The teen relationships and heightened emotional drama might be the weakest aspects of the book, but they’re exactly what you’d find in any Fear Street novel of the time as well. It’s a stylistic thing that’s important to this kind of book, so it would almost be weird not to have them. If anything, these goofy, cheesy teenage hormonal arcs are actually really smart because they are completely disarming. When you’re deep in a paragraph on who wants to kiss who, you become wholly unprepared for how intense this book actually gets.

That’s something that carries through each of Kelly O’Rourke’s Halloween novels and is the high mark of the series, for sure. While these were marketed toward teen and pre-teen readers, they’re actually incredibly gory books. I have no idea how she got away with that, but all these years later I am still so, so glad that she did. These are the things that truly make The Mad House the perfect template for a new Halloween sequel, along with its inherently eerie setting. There are actually some really strong set pieces and “oh shit” moments in the book.

One of the first of them is simply the recounting of the local history, something that is necessary to both slashers and paranormal movies alike, so it only makes sense to give a scene like that in this kind of hybrid genre piece. When breaking down a history of the hospital, recounting the story of the bizarre experiments conducted in secret by one of the doctor’s, they also speculate that Michael himself might have been subject to these experiments, even intriguingly referring to this place where he spent so much of his life as “the only home he ever knew.” There are other strong moments in which two characters realize—a little too late—that someone must have locked the gate after they came in, meaning both that someone else is in the hospital with them and that they can’t get out until morning.

But the biggest highlight and most twisted scene comes when a character is strapped into an old, rusty electroshock therapy table just after Michael has cut the power, so that when the rest of the characters find the generator and turn the power back on, they are actually the ones who trigger the electrocution that kills her, putting the death on their hands. It’s a perversely intelligent moment for Michael in a book that otherwise offers a much more animalistic portrayal of the killer. This is Michael Myers completely out of his element, unprepared, and because of that he seems a little more feral and the deaths even feel a little more mean-spirited. At one point, the characters even try to trick him in a very similar way to how Ginny tricks Jason in Friday the 13th Part 2, but it doesn’t work.

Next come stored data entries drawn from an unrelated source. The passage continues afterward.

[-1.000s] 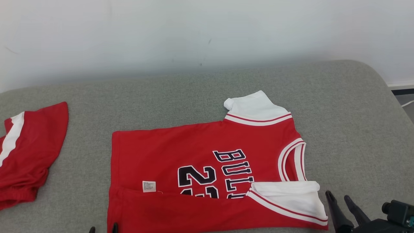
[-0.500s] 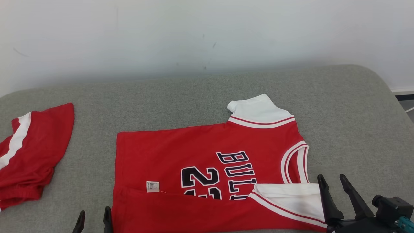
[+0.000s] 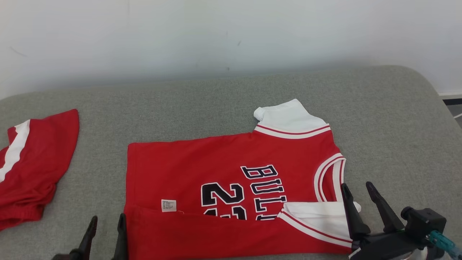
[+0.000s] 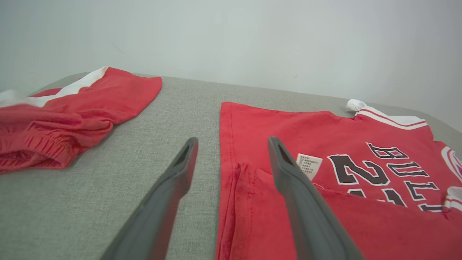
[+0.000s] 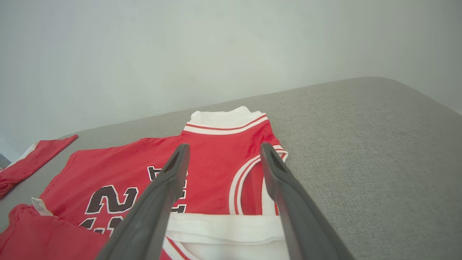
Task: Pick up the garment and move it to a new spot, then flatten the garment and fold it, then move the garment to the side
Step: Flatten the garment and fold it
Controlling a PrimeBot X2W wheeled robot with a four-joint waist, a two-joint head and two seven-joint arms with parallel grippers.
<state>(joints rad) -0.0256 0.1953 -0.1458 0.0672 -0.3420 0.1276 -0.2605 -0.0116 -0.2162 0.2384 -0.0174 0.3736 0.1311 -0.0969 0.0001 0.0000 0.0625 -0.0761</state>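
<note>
Flanking the half-folded jersey point(image 3: 223, 159), left pincer point(image 3: 108, 217) and right pincer point(image 3: 357, 185) gape empty, likely poised to grip its corners.

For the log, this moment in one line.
jersey: near side folded over | left gripper: open, at hem | right gripper: open, over sleeve

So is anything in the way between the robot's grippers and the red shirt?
No, nothing visible. The open left gripper is right at the edge of the shirt, the open right gripper at its white sleeve. The red shorts lie apart, further left.
</note>
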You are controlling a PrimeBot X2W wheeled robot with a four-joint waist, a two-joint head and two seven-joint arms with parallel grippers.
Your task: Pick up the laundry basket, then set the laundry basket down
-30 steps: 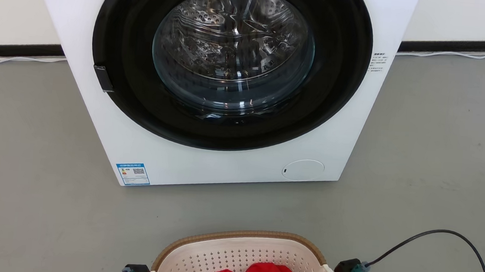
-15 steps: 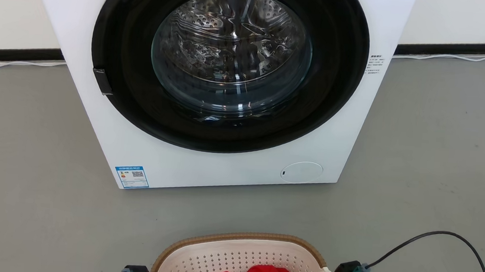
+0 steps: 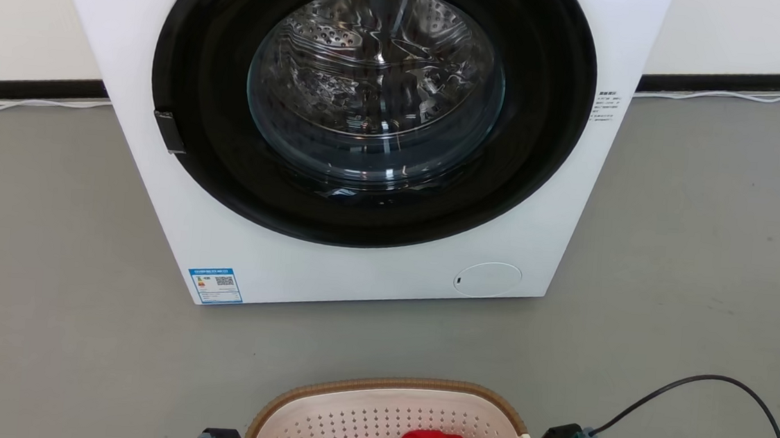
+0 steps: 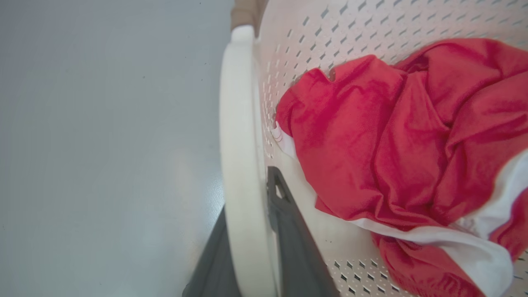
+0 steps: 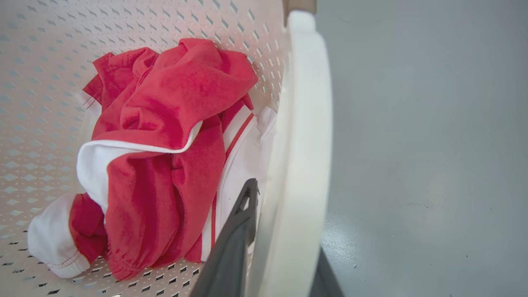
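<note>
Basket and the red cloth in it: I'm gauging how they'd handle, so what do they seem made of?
Basket: likely moulded plastic, cream, smooth and faintly glossy, going by the even punched holes and the thick seamless handle. Its brown rim looks woven, perhaps a plastic imitation. Red cloth: soft matte knit, maybe cotton. It creases loosely and has white trim.

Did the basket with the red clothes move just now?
No. The laundry basket keeps about the same gap to the washing machine; the whole head view shifted slightly, so the camera moved.
</note>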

There’s always something a little more cunning about Michael and, for the most part, O’Rourke manages to tap into that fairly well.

With the relative lack of Loomis in the three Halloween novels, one can almost start to construe that the character has been entirely replaced by a much more sinister doctor. But that’s definitely not the case. Like the other books, there are still vague references to Loomis and most importantly here, it’s made clear that these experiments on the patients were done without the hospital’s knowledge and that Loomis himself had no idea that Michael had been subjected to any of these experiments. When it’s revealed that the mad doctor who’s ghost they’ve come to track isn’t even dead, but actually alive inside the sanitarium, he becomes the first Loomis stand-in character in any of the O’Rourke books, though unlike Loomis he is motivated primarily by guilt for the effects his old experiments might have had on patients like Michael.

Halloween: The Mad House might be the best of the YA Halloween novels. At the very least, from its premise to its setting to the fact that it doesn’t take place on Halloween, it is definitely the most different. And yet, despite that, it still feels like Halloween and still honors the legacy of the franchise while taking it in a different direction. That’s what the best franchise sequels do, and while it’s full of cheesy ‘90s charm, this Are You Afraid of the Dark? approach to Michael Myers works really well. If, by some miracle, you can find it for a decent price, snatch it up quickly. Even though these books do find themselves lowering in price from time to time, they never do it for long, and all three of these are definitely worth it.